Assigned task » The answer is the full listing below, copied exactly, with its pictures omitted.

Given information »
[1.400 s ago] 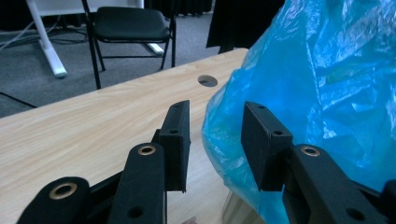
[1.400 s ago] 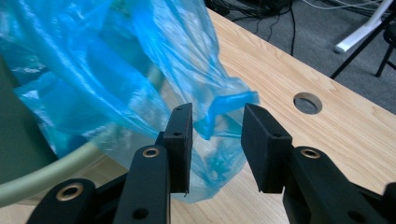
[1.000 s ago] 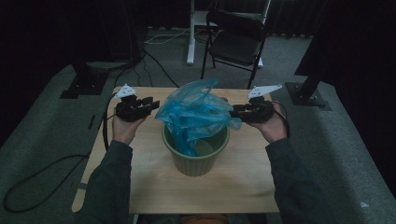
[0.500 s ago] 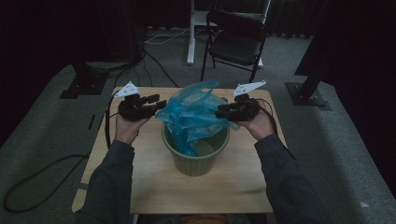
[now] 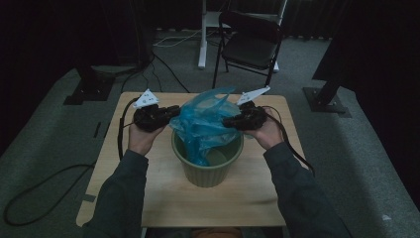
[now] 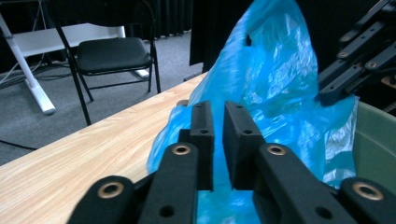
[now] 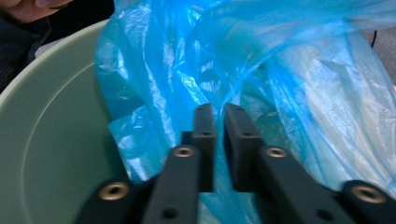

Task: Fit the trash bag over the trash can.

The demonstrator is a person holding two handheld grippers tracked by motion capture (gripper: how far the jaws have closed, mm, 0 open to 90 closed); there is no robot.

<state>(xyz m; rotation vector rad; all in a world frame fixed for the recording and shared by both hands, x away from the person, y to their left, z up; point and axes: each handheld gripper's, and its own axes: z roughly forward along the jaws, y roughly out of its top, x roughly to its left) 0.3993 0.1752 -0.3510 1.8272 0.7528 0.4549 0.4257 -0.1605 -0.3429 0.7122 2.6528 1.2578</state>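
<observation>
Left claw [image 5: 171, 113] and right claw [image 5: 229, 120] both pinch the blue plastic bag [image 5: 205, 121], one on each side; their jaws have just been closing, and in each gripper view the two black jaws stand nearly together with a fold of blue film caught in the narrow gap between them. The left one comes in from the bag's left edge, the right one from its right edge, each held in a hand with a dark sleeve behind it.

Largest of all is the wooden surface [image 5: 148, 193], pale and grained, bare apart from what stands at its middle. On it sits the green bin [image 5: 208, 173], a round, ribbed, pale green tub with a smooth inner wall [image 7: 51, 140]. The bag sits partly inside the bin: its lower part hangs down into the tub, while the rest rises crumpled above the rim and spreads out toward both claws. The film is thin, glossy and see-through, a bright sky blue with many creases and white glints [image 6: 280, 79], and one handle loop stands up at the top. Whether anything lies in the bag or on the bin's floor cannot be told
</observation>
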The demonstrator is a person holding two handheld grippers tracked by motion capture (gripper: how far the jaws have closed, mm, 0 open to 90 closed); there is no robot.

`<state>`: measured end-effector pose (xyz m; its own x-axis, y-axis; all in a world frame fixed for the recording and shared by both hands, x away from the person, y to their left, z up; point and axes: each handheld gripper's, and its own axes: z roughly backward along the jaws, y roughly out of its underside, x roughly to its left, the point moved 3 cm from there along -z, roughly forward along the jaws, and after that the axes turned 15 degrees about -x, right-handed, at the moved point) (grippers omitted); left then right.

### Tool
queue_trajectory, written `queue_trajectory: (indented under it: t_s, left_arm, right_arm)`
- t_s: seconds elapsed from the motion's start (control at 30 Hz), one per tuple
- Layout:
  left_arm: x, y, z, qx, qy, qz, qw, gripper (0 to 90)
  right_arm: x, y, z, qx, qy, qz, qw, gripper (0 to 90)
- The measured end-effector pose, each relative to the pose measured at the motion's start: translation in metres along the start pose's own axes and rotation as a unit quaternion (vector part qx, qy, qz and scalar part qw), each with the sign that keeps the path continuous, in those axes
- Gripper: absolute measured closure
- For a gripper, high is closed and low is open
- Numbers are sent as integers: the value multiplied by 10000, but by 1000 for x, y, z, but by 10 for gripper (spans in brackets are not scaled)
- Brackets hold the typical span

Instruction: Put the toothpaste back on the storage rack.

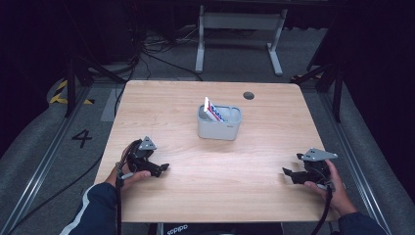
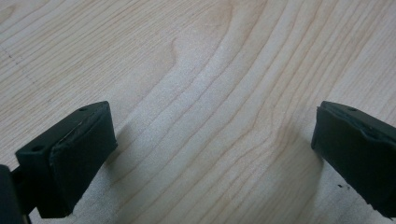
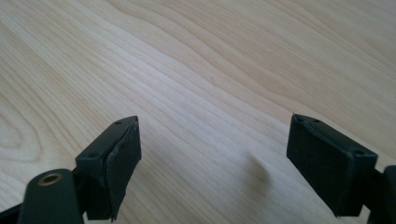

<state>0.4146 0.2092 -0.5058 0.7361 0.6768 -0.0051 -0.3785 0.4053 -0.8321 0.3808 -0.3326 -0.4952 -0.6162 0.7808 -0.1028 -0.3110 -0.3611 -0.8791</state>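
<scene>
Tools, left tool (image 1: 157,169) and right tool (image 1: 292,175), lay released near the tabletop's (image 1: 166,105) front corners; a careless reach might topple the grey bin (image 1: 219,125).

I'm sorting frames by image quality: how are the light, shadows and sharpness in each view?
High view: the light wooden table is evenly lit and the room around it dark, detail soft. Left gripper view: the near black fingers are blurred, casting soft shadows on sharp woodgrain. Right gripper view: much the same, with a faint shadow between the fingers.
</scene>
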Motion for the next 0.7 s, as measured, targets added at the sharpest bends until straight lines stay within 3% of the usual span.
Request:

Exercise output »
[1.400 s ago] 
[1.400 s ago] 
[1.000 s ago] 
[0.500 s ago] 
[now] 
[now] 
[now] 

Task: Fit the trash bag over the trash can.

The demonstrator is a person holding two handheld grippers tracked by motion capture (gripper: how far the jaws have closed, mm, 0 open to 90 closed); there is no robot.

<state>(xyz m; rotation vector rad; all in a world frame fixed for the recording and shared by both hands, x away from the person, y to their left, z up; point and axes: each handheld gripper's, and its own axes: z roughly forward along the jaws, y roughly out of its top, x roughly to its left) 0.3993 0.1752 -0.3510 1.8272 0.7528 0.4549 0.4257 -0.1605 -0.3429 0.7122 2.6528 1.2578</state>
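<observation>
Left claw [image 5: 171, 113] and right claw [image 5: 229, 120] both pinch the blue plastic bag [image 5: 205, 121], one on each side; their jaws have just been closing, and in each gripper view the two black jaws stand nearly together with a fold of blue film caught in the narrow gap between them. The left one comes in from the bag's left edge, the right one from its right edge, each held in a hand with a dark sleeve behind it.

Largest of all is the wooden surface [image 5: 148, 193], pale and grained, bare apart from what stands at its middle. On it sits the green bin [image 5: 208, 173], a round, ribbed, pale green tub with a smooth inner wall [image 7: 51, 140]. The bag sits partly inside the bin: its lower part hangs down into the tub, while the rest rises crumpled above the rim and spreads out toward both claws. The film is thin, glossy and see-through, a bright sky blue with many creases and white glints [image 6: 280, 79], and one handle loop stands up at the top. Whether anything lies in the bag or on the bin's floor cannot be told
</observation>
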The demonstrator is a person holding two handheld grippers tracked by motion capture (gripper: how far the jaws have closed, mm, 0 open to 90 closed); there is no robot.

`<state>`: measured end-effector pose (xyz m; its own x-axis, y-axis; all in a world frame fixed for the recording and shared by both hands, x away from the person, y to their left, z up; point and axes: each handheld gripper's, and its own axes: z roughly backward along the jaws, y roughly out of its underside, x roughly to its left, the point moved 3 cm from there along -z, roughly forward along the jaws, and after that the axes turned 15 degrees about -x, right-handed, at the moved point) (grippers omitted); left then right.

### Tool
queue_trajectory, written `queue_trajectory: (indented under it: t_s, left_arm, right_arm)`
- t_s: seconds elapsed from the motion's start (control at 30 Hz), one per tuple
- Layout:
  left_arm: x, y, z, qx, qy, qz, qw, gripper (0 to 90)
  right_arm: x, y, z, qx, qy, qz, qw, gripper (0 to 90)
- The measured end-effector pose, each relative to the pose measured at the motion's start: translation in metres along the start pose's own axes and rotation as a unit quaternion (vector part qx, qy, qz and scalar part qw), each with the sign that keeps the path continuous, in those axes
- Gripper: absolute measured closure
- For a gripper, high is closed and low is open
- Numbers are sent as integers: the value multiplied by 10000, but by 1000 for x, y, z, but by 10 for gripper (spans in brackets are not scaled)
- Brackets hold the typical span

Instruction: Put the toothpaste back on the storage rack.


<state>0.4146 0.2092 -0.5058 0.7361 0.6768 -0.0051 -0.3785 0.4053 -0.8321 0.3808 -0.3326 -0.4952 -0.6162 0.7808 -0.1028 -0.3110 -0.3611 -0.8791</state>
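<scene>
Tools, left tool (image 1: 157,169) and right tool (image 1: 292,175), lay released near the tabletop's (image 1: 166,105) front corners; a careless reach might topple the grey bin (image 1: 219,125).

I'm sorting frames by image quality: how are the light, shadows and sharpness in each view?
High view: the light wooden table is evenly lit and the room around it dark, detail soft. Left gripper view: the near black fingers are blurred, casting soft shadows on sharp woodgrain. Right gripper view: much the same, with a faint shadow between the fingers.
</scene>
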Motion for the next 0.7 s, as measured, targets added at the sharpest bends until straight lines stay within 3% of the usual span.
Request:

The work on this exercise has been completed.